I once was lost, but now am found. ~Amazing Grace
I stare out the window in my office, smiling as a sudden gust of wind sweeps the leaves into a colorful cyclone. This weekend marks the Autumnal Equinox, the astrological moment when the day and night are of almost exactly equal length. This means one less minute of light each day until December 21, the Winter Solstice, when that cycle reverses. As a Leo and lover of all things summer, the march towards shorter, cooler days historically leaves me feeling nostalgic and melancholy. But this year feels different.
Firstly, I have a pair of EnChroma glasses that have helped to correct my colorblindness, so I am literally witnessing the leaves change for the first time in my life. I am overwhelmed with the beautiful shades of gold, auburn, and garnet, overcome with the majestic beauty of the sugar maples and dogwoods, mesmerized by the dance between the shifting light and the trees as they change clothes.
Secondly, I’m leaning into the beauty of loss this season. A lot of things have gone missing this year. I lost a friend to cancer. I lost my favorite socks in a Charleston airbnb. I lost my ability to care about the extra pounds that are accompanying perimenopause. I lost fifty bucks playing slots in Cincinnati. I lost sleep over an argument I had with my husband. I lost my temper, my dignity, my perspective, and my mind a few times. I lost hope more than once.

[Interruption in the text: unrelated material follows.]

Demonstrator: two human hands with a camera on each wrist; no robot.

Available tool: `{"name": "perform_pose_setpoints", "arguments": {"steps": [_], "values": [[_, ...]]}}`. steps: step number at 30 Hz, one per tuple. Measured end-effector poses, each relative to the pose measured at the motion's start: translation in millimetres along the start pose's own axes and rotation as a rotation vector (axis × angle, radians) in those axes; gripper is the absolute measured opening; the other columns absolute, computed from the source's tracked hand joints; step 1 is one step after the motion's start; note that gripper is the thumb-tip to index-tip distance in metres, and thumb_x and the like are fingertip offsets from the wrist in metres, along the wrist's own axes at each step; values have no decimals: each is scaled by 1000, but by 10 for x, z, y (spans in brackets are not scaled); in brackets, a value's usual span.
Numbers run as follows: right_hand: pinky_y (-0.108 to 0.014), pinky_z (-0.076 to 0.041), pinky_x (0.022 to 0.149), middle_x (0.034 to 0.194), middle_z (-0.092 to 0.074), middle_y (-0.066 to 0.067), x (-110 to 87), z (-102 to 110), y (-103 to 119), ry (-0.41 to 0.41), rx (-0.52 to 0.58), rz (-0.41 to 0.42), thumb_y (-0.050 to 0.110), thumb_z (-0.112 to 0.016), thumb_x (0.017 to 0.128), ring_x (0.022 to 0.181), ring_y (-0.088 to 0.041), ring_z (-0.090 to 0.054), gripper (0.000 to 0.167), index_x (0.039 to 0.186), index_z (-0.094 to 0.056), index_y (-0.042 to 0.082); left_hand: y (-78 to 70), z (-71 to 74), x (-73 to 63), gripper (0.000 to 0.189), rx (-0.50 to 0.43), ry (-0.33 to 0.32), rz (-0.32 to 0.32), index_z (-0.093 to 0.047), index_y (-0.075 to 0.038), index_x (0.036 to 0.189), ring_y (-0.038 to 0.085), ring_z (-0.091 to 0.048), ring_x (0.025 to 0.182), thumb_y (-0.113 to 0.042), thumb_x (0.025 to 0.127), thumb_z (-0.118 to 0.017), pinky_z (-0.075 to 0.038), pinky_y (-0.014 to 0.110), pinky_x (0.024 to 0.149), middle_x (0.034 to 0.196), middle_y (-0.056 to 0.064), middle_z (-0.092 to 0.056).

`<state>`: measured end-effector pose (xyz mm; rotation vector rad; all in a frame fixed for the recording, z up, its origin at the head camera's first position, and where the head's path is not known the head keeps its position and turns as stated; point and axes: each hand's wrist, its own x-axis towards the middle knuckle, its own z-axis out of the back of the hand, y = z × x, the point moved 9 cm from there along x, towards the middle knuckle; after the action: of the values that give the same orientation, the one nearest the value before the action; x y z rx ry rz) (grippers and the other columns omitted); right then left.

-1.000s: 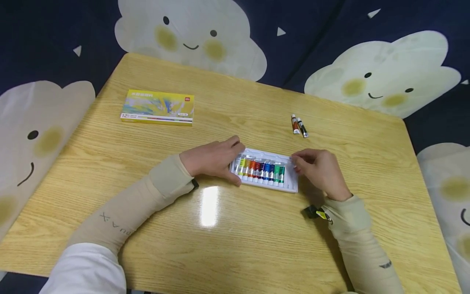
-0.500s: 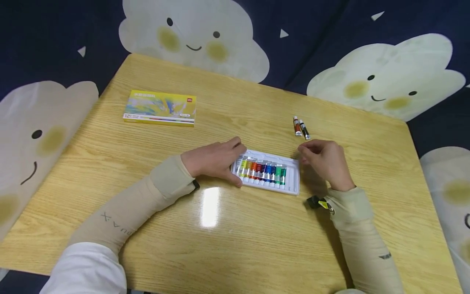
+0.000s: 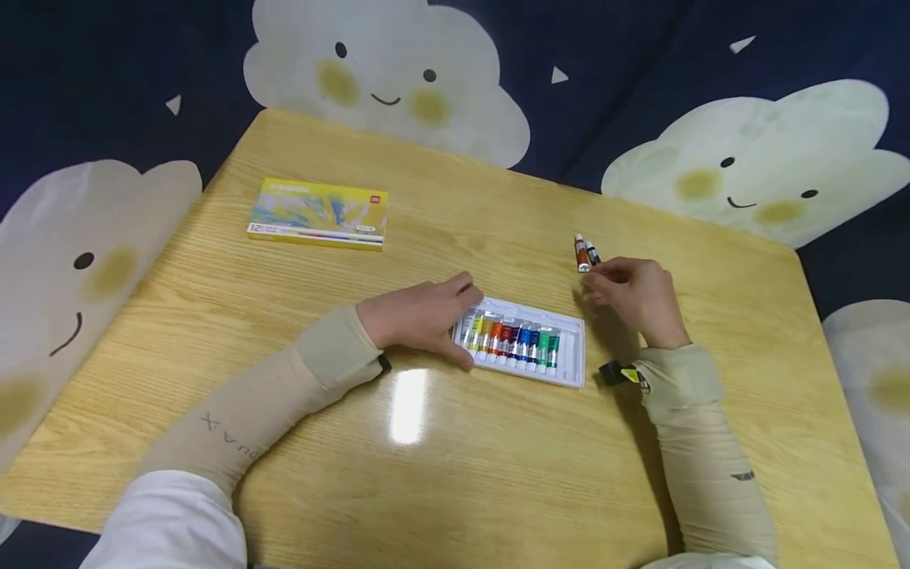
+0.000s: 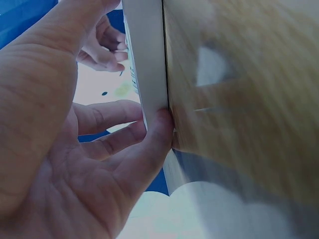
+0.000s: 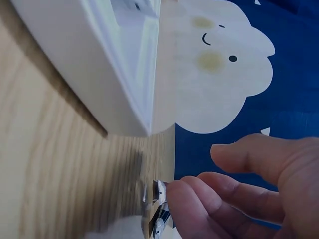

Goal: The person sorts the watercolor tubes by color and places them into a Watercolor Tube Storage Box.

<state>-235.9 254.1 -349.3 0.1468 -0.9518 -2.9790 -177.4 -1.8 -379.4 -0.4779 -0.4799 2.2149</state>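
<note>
A white plastic tray (image 3: pixel 571 359) lies on the table with a row of coloured paint tubes (image 3: pixel 508 340) in it. My left hand (image 3: pixel 423 316) grips the tray's left end. In the left wrist view its thumb is on the tray's side wall (image 4: pixel 144 59), with the fingers at the far side. Past the tray's back right corner, my right hand (image 3: pixel 640 296) is close to a reddish-brown paint tube (image 3: pixel 581 253) and a black paint tube (image 3: pixel 593 250). In the right wrist view its thumb and fingers stand apart, fingertips right at the tubes' silver ends (image 5: pixel 159 194).
A yellow paint box (image 3: pixel 320 213) with a printed lid lies at the back left of the wooden table (image 3: pixel 455 474). Behind the table hangs a dark blue cloth (image 3: pixel 569 32) printed with smiling clouds.
My right hand has moved from the tray's right end away and back to the two loose tubes. The left hand keeps its grip on the tray. The head view has shifted slightly.
</note>
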Motion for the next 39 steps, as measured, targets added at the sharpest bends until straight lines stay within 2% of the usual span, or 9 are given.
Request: {"name": "perform_pose_setpoints", "arguments": {"steps": [8, 15, 23, 28, 30, 32, 36, 39], "values": [[-18, -53, 61, 107, -77, -22, 149, 41, -97, -13, -39, -14, 28, -71, 97, 73, -17, -76, 29, 114, -75, 5, 4, -13, 1, 87, 3, -3, 1, -48, -5, 141, 19, -57, 92, -59, 82, -81, -55, 35, 88, 128, 8, -48], [-20, -52, 57, 108, -76, -21, 270, 73, -192, -55, -58, -37, 29, -72, 95, 71, -7, -68, 31, 115, -74, 5, -8, -9, -9, 87, 14, -9, -11, -48, -4, 140, 19, -56, 91, -60, 82, -80, -55, 35, 86, 126, 9, -48], [-16, -49, 54, 101, -78, -22, 351, 81, -190, -132, -71, 16, 24, -75, 93, 61, 4, -63, 27, 110, -76, 3, -18, 7, -6, 86, 27, -13, -19, -49, -3, 139, 19, -56, 88, -60, 82, -80, -55, 35, 84, 124, 9, -49], [-12, -47, 56, 103, -78, -21, 387, 49, -133, -143, -68, 46, 26, -75, 93, 61, 10, -60, 26, 108, -77, 5, -8, -2, 9, 87, 34, -13, -11, -49, -5, 140, 19, -57, 88, -61, 82, -80, -55, 36, 85, 124, 8, -49], [-11, -47, 57, 104, -78, -20, 405, 22, -122, -136, -71, 49, 26, -76, 93, 65, 5, -65, 25, 106, -77, 6, -8, -9, 13, 88, 32, -10, -9, -49, -5, 141, 20, -57, 89, -61, 81, -80, -55, 36, 87, 125, 8, -49], [-11, -46, 60, 104, -78, -19, 419, -7, -100, -127, -97, 64, 26, -78, 91, 73, -7, -70, 24, 106, -77, 6, -8, -15, 14, 88, 26, -7, -8, -48, -5, 142, 20, -57, 90, -61, 81, -80, -55, 36, 87, 125, 8, -49], [-20, -47, 70, 105, -78, -19, 440, -59, -46, -104, -152, 107, 24, -80, 91, 90, -29, -75, 23, 106, -78, 7, 3, -15, 9, 88, 15, -5, -2, -48, -5, 142, 19, -57, 90, -60, 82, -80, -55, 35, 86, 125, 8, -49], [-29, -49, 74, 105, -78, -18, 449, -81, -23, -92, -171, 124, 22, -80, 91, 94, -33, -74, 21, 105, -78, 7, 10, -11, 7, 87, 11, -9, -2, -48, -5, 142, 19, -57, 89, -60, 82, -80, -55, 34, 86, 125, 8, -48]]}}
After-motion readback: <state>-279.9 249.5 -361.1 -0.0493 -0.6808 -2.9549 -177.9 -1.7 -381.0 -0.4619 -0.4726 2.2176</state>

I am keenly aware of how quickly the sand is running through the parenting hourglass; I am ever losing the sweet little girl that needs me to a beautiful young woman who doesn’t quite so much.
To be alive is to experience loss. Loss measures time, bookending life’s individual seasons. We lose jobs, loved ones, opportunities, our youth. We lose countless hours worrying about things that we might lose in the future. This anticipatory loss is no more than a figment of our imagination, yet the anxiety and grief that accompanies it feels all too real.
Our ability to gracefully navigate loss is the mark of a strong spirit. Loss leaves us wiser and more resilient. We lose something, but gain something on the other side. It’s like a cut on your tongue; you can’t forget that it’s there, but it makes the tang of a summer-ripened tomato all that more evident.
Perhaps it’s in the losing that we’re found.
Loss is the only thing we are promised. Humans are hardwired to hold tight to that which brings us pleasure, flee from that which brings us pain, and move on from those things over which we feel impartial or disinterested. Loss is the natural collateral damage from these evolutionary reflexes. To be alive means to change, but the unknowingness of change feels scary. So we cling to something – even if it sucks – simply because it’s familiar. Sometimes, life has to yank something out of our tight fist to bring us what is actually ours. No matter how much we love something – be it a person, a thing, or an experience – the eventuality of loss abides. Everything must come to an end. As a much-revered spiritual teacher of mine once stated, “Rust never sleeps.” The practice lies in being at peace with whatever outcome arises.
In Chinese Medicine, fall is considered the season of grief. Less daylight and cooler temperatures are thought to affect our lungs, the organ correlated with loss in this ancient system of wellness. If we don’t exhale deeply enough, it is thought that we similarly won’t be able to release our heartaches. So the breath becomes the practice. We watch it come and go, curious but detached, flowing with life rather than resisting it. In the practice of letting go, we also lose the need to control, can feel detachment take shape in our hearts. When we aren’t so attached to outcomes, we fall into that beautiful place of contentment.
The trees don’t despair of their falling leaves. Why should we?